What needs to be done: Beginning with the first line, copy out each line of the material until the line containing "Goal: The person" has been copied as well.

Source material:
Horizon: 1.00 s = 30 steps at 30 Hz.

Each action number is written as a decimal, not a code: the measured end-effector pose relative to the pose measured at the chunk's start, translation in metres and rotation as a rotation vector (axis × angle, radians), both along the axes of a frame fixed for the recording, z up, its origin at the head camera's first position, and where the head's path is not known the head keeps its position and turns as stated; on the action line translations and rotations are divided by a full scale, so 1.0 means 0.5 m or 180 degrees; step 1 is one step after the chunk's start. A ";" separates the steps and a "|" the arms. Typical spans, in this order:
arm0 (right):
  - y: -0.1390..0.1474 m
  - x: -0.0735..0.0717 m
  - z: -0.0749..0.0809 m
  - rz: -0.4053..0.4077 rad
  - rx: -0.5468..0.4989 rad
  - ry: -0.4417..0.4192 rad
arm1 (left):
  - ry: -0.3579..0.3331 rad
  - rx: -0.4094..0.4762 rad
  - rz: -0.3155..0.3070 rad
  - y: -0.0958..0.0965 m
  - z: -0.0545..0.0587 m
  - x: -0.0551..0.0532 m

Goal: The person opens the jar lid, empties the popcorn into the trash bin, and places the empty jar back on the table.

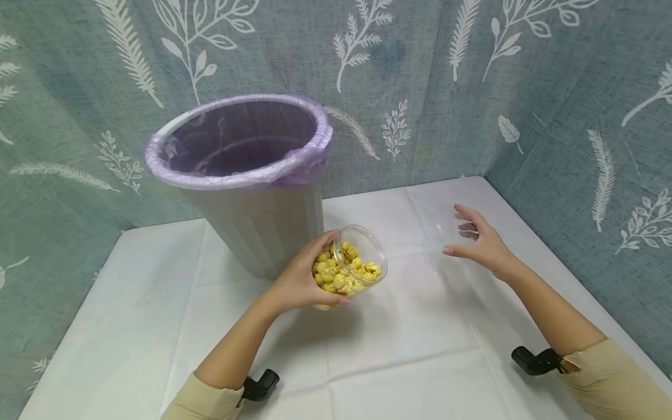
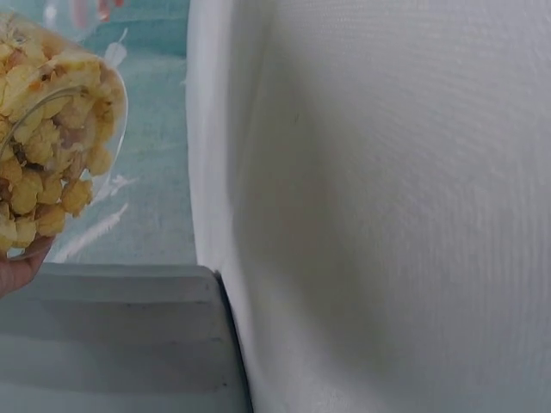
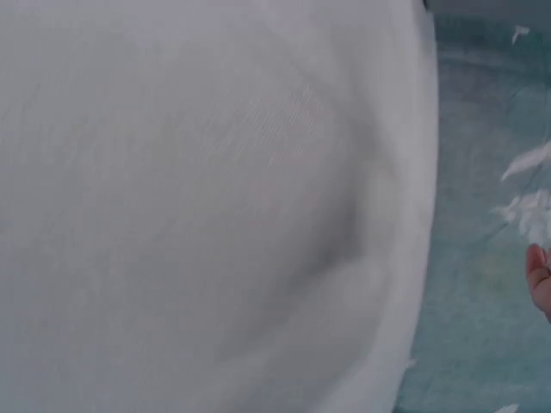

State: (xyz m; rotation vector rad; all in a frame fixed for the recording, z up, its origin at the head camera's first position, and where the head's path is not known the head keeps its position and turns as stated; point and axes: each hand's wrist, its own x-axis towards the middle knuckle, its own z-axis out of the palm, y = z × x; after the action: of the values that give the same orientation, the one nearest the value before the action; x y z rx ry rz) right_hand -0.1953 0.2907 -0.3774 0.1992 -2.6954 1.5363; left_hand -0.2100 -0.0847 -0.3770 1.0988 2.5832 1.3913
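Note:
My left hand grips a clear plastic jar of yellow popcorn from its left side, the thumb along the near side. The jar is tilted, its round mouth facing right and upward. In the left wrist view the popcorn shows through the clear wall, with a fingertip below. To the right, my right hand has its thumb and fingers curved around a clear plastic container, whose outline is faint; some fingers show through it. Only fingertips of that hand appear in the right wrist view.
A grey bin lined with a purple bag stands at the back left, close behind the left hand. White cloth covers the table. Blue-green leaf-patterned curtains border the back and sides.

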 end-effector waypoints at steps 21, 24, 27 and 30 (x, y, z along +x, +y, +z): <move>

Exercise result:
Horizon: 1.00 s = 30 steps at 30 Hz.

Each action number is written as a decimal, not a code: the measured end-effector pose relative to the pose measured at the chunk's start, translation in metres and rotation as a rotation vector (axis × angle, radians), both along the axes of a frame fixed for the recording, z up, its origin at the head camera's first position, and where the head's path is not known the head keeps its position and turns as stated; on the action line translations and rotations are divided by a full scale, so 1.0 means 0.5 m or 180 degrees; step 1 is one step after the chunk's start. A ";" separates the steps and a "|" the arms. Typical spans, in this order:
arm0 (right):
  - y: -0.1390..0.1474 m
  - x: -0.0735..0.0717 m
  - z: -0.0749..0.0809 m
  - rz: -0.4053..0.4077 rad
  - rx: -0.5468..0.4989 rad
  - ry: -0.4417..0.4192 rad
arm1 (left):
  - ry: -0.3579..0.3331 rad
  - rx: -0.4094..0.4762 rad
  - rz: -0.3155..0.3070 rad
  - y: -0.0958..0.0965 m
  - z: -0.0545..0.0587 m
  - x: -0.0551..0.0532 m

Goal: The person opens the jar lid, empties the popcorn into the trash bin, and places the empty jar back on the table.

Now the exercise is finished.